There’s something about rolling your own

November 18, 2016

Braciole. Sunday dinner Italian comfort food.

Braciole. Sunday dinner Italian comfort food.

I have become a decided fan of rolling things up in a flattened piece of meat. I started out with rolling up a flattened chicken breast that had been spread with a layer of cream cheese mixed with pesto. Those, fried or roasted, chilled and sliced, make great luncheon fare, particularly when served with slices of tomato and a generous squiggle of balsamic glaze.

Then I graduated to rouladen, round steak pounded thin, wrapped around a bratwurst and a kosher dill pickle spear. Those get sauteed and then simmered in red wine or beer. Cured meat products are a whole different animal; bacon-wrapped dates or chicken tenders; proscuitto wrapped melon or asparagus spears; ham tucked around potato wedges.

And then there’s braciole, the Italian version of the roulade. It probably has as many iterations as there are cooks who make it, but at its heart, it’s a flattened piece of round or sirloin steak, topped with a filling, rolled and tied, browned and then braised in a marinara sauce. And it’s just pure comfort food.

Ready to roll: sirloin tip steak with bread crumb/parmigiano stuffing.

Ready to roll: sirloin tip steak with bread crumb/parmigiano stuffing.

I started out with sirloin tip steaks, as that was what I had left in my freezer. Using the back side of my cleaver, I pounded them thin and cut them into manageable portions, and salted and peppered them. Then I mixed up my filling — a simple mix of seasoned breadcrumbs, grated parmigiano, oregano and thyme. I covered one side of each steak with the filling, and set to rolling.

Each roll got tied with kitchen string, toward either end. Note: It’s simpler to count your steaks, multiply by two, and just cut that many lengths of string before you start. You could secure the rolls with toothpicks if you didn’t have kitchen string on hand; I try to keep it on hand because it’s useful for so many things.

Browning the rolls.

Browning the rolls.

Once they were all trussed, I browned them in a big skillet, on all sides, and then took them out and put them on a plate while I built the tomato sauce. I had a quart of late-season tomatoes reposing on my counter, so after I diced an onion and threw that in the skillet to saute’, I set about cutting those up. Added garlic confit to the skillet, and then the tomatoes, and cooked until they started to cook down.

Building the sauce.

Building the sauce.

As I have not yet found my immersion blender — I guess I’ll just get another one, as I miss it terribly, and then that one will turn up — I dumped it over in the big blender and whizzed it all up. Poured it back in the skillet, and nestled the rolls down in it to simmer. They cooked on low for about two hours, long enough to get wonderfully tender. Sometime during all that, I sauteed a carton of sliced mushrooms from the grocery, and added those to the sauce.

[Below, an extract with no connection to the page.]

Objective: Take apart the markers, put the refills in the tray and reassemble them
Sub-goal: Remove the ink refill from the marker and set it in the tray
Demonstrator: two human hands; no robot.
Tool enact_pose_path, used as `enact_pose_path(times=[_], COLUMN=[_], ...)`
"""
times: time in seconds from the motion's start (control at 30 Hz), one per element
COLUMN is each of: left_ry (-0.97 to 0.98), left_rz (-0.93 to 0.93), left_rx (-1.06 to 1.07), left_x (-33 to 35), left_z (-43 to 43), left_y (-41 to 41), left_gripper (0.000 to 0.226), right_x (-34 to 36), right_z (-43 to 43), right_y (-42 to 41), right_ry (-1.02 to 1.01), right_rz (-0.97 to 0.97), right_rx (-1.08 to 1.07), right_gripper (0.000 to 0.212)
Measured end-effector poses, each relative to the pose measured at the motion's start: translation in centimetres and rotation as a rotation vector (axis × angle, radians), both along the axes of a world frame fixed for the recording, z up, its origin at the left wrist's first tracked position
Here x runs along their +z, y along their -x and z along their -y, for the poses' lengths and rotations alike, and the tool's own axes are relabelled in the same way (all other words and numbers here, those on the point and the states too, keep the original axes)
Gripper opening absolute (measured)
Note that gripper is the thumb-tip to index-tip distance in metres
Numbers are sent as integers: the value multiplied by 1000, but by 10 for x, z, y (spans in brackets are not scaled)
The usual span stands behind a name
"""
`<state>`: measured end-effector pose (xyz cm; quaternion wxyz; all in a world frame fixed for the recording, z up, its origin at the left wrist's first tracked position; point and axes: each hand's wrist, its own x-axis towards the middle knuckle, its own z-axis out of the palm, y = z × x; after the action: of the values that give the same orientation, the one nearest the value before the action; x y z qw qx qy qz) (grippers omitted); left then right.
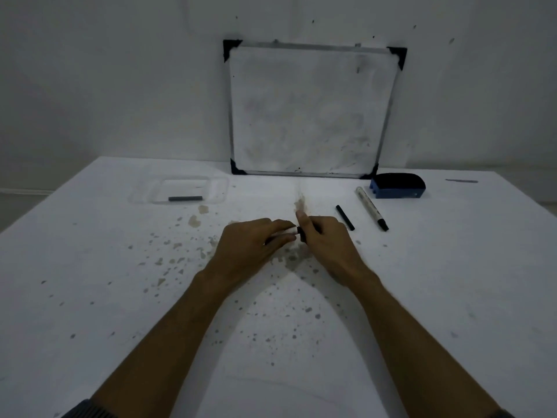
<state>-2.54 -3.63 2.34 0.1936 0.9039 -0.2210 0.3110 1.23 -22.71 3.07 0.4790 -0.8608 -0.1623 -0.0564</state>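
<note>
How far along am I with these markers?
One refill already lies in the tray. Both hands, left hand and right hand, grip a marker at its joint. A second refill and another marker wait on the table.

We see a whiteboard (310, 110) standing at the table's (90, 297) far edge against the wall. An eraser (398, 186) sits before its right corner, a marker (372, 208) and a loose cap (345, 217) just left. The tray (141, 196), far left, holds one refill (185, 198). Both hands (324, 239) meet mid-table.
</note>
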Motion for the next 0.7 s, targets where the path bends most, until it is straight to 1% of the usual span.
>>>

We had it with risotto made in the Instant Pot, which is not quite as creamy good as regular risotto, but is certainly a whole lot less labor intensive, and roasted broccoli. It was a most excellent dinner, and would have been even better had it been on a cooler evening, but I don’t guess we’re ever going to have any of those again.

A really cool presentation of braciole I’ve seen, but never made, is to take a large piece of round steak and stuff and roll it, then braise it in the red sauce. When it’s done, let it cool enough to slice, then put it in an ovenproof serving dish with the sauce and warm it back up for serving.

You can stuff it with any number of things. Chopped, sauteed mushrooms added to the breadcrumb and parmigiano mix would be excellent; you can also add diced sauteed onion or peppers (shudder). A pesto and cheese mix would be good. I could also see using a liver pate, and then topping that with the breadcrumb/parm mix. Use your imagination; play with flavors and textures that intrigue you.

For sauce, make your favorite spaghetti gravy — a marinara, a meat sauce, what-have-you. I like just a plain marinara, but a puttanesca would be good, too, as would a romesco — any red sauce you like. Put the browned rolls back into it, and simmer on the back of the stove for a couple of hours, enjoying the great smells that waft through your house. If you want to up the smell quotient, put a loaf of bread into the oven.

You ‘n y’mama ‘n ’em will surely enjoy a lazy Sunday afternoon dinner of this.